Problem description
Give back each line of the listing below that contains the string "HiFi".
BEGIN Records supplied
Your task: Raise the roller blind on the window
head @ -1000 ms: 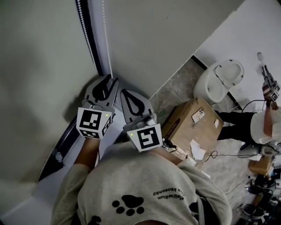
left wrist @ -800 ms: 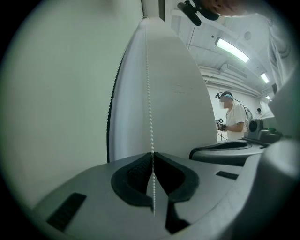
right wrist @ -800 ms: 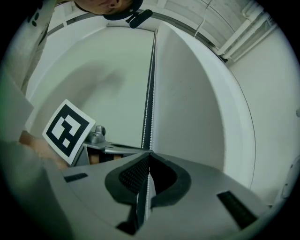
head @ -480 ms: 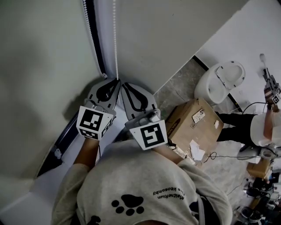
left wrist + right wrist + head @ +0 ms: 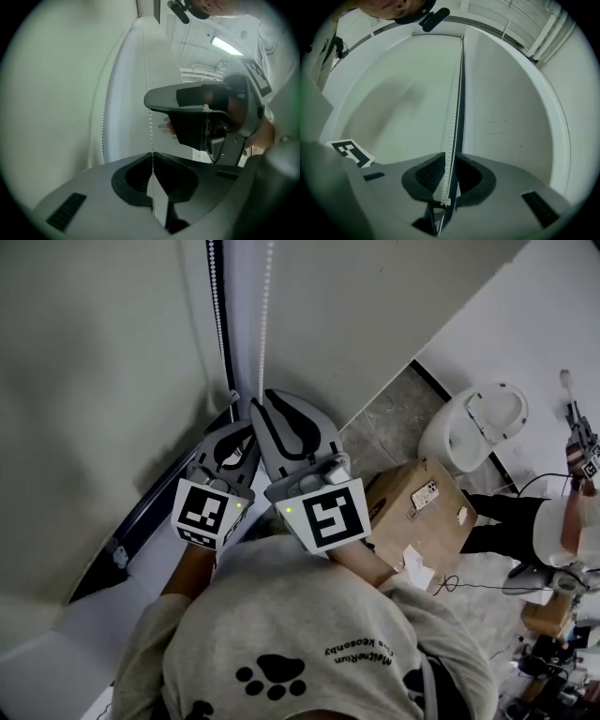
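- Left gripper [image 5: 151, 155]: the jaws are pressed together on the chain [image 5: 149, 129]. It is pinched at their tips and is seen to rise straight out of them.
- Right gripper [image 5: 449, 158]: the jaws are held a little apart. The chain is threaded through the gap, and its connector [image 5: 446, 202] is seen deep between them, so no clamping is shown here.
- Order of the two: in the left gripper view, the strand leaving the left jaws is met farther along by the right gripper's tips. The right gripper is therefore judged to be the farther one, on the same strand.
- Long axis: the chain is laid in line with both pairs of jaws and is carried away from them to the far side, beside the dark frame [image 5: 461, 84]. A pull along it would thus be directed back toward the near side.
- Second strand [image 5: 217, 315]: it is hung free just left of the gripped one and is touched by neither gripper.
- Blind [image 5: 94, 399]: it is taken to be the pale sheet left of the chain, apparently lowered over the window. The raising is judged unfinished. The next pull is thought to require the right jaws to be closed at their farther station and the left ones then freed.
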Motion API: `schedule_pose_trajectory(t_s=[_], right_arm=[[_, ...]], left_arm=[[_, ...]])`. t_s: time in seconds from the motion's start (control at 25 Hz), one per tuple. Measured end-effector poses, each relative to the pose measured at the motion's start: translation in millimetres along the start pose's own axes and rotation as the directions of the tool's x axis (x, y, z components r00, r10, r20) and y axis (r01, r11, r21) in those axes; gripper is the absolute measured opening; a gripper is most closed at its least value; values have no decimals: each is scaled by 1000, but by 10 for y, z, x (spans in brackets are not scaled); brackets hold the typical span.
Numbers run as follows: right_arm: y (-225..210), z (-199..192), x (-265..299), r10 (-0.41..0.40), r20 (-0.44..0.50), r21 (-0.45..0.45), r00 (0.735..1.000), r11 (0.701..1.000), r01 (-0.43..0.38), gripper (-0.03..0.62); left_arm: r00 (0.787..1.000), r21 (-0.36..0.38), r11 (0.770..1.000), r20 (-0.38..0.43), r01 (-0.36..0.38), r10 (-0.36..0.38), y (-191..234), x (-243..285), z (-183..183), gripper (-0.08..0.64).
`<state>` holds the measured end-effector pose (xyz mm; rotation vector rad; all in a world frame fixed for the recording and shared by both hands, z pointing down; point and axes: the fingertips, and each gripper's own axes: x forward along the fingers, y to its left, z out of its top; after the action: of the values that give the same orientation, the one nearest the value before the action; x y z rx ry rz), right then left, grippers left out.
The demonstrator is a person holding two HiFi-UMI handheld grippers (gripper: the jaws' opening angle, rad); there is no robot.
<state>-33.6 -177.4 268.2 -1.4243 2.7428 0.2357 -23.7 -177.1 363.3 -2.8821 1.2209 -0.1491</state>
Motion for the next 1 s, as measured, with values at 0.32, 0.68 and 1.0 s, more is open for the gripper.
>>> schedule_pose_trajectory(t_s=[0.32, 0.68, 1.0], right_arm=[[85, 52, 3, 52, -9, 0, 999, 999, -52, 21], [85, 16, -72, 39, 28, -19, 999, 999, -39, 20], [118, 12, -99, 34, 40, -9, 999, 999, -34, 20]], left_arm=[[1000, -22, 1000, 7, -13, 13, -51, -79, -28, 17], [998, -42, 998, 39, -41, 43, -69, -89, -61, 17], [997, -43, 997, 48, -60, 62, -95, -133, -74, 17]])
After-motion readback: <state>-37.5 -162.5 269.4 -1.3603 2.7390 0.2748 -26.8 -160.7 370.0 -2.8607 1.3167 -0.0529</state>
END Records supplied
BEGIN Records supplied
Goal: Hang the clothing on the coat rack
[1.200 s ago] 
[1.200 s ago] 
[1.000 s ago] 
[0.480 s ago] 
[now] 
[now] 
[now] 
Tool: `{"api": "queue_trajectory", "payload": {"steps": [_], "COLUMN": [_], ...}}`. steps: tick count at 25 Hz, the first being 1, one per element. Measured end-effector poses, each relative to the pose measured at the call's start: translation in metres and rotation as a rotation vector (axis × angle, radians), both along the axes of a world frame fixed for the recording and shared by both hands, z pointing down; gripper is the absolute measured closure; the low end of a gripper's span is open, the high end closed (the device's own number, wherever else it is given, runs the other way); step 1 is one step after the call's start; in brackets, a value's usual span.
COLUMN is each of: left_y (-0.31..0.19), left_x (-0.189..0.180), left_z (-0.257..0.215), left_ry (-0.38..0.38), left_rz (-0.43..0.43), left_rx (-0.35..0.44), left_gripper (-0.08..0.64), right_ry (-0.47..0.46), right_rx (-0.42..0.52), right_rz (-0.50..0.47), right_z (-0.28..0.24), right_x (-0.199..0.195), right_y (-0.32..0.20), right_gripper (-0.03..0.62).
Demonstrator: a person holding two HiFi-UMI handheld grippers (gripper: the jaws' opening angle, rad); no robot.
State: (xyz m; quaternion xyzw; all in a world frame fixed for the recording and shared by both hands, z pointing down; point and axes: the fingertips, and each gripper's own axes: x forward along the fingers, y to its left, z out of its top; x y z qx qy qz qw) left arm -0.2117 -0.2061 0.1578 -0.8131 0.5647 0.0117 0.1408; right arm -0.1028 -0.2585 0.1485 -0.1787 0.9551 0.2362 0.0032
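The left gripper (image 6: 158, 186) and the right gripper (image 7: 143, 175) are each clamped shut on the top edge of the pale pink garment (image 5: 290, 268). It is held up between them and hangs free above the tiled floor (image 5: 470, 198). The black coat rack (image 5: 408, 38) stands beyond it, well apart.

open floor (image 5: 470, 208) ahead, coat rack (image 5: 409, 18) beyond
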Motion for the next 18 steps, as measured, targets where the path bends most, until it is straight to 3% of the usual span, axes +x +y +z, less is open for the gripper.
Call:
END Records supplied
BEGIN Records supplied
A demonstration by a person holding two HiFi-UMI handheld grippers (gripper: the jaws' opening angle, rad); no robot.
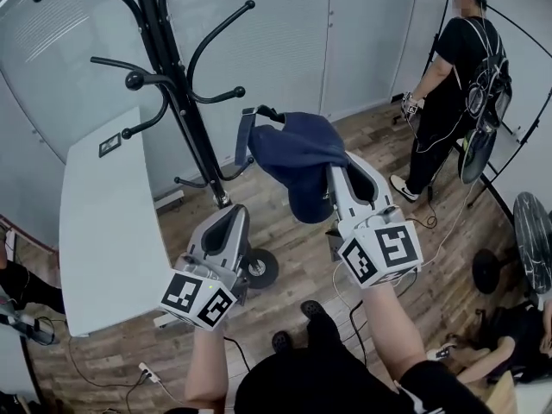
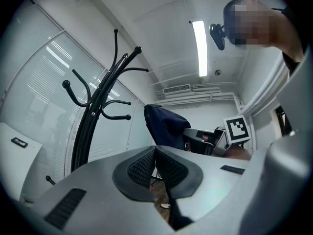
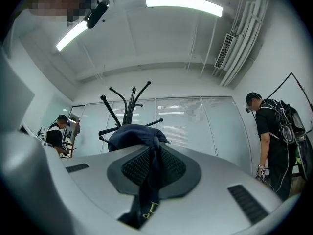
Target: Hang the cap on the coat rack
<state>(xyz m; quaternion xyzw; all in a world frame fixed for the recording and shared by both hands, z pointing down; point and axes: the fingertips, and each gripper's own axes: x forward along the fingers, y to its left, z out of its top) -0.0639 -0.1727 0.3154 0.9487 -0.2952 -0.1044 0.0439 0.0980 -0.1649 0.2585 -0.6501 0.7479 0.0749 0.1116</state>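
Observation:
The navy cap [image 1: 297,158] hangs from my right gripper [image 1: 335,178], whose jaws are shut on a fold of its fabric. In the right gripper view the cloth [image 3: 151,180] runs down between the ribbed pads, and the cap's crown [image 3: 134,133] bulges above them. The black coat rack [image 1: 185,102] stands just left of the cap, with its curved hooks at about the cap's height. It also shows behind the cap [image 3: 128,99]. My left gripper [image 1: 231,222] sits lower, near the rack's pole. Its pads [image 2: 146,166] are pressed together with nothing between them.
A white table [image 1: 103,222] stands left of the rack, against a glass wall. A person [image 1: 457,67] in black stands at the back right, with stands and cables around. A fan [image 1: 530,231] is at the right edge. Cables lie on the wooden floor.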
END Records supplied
Written solution
The demonstrator is a person holding two HiFi-UMI handheld grippers (gripper: the jaws' opening angle, rad); there is no robot.
Demonstrator: a person holding two HiFi-UMI handheld grippers (gripper: the jaws' opening angle, rad); no robot.
A demonstration by a person holding two HiFi-UMI handheld grippers (gripper: the jaws' opening angle, rad); no robot.

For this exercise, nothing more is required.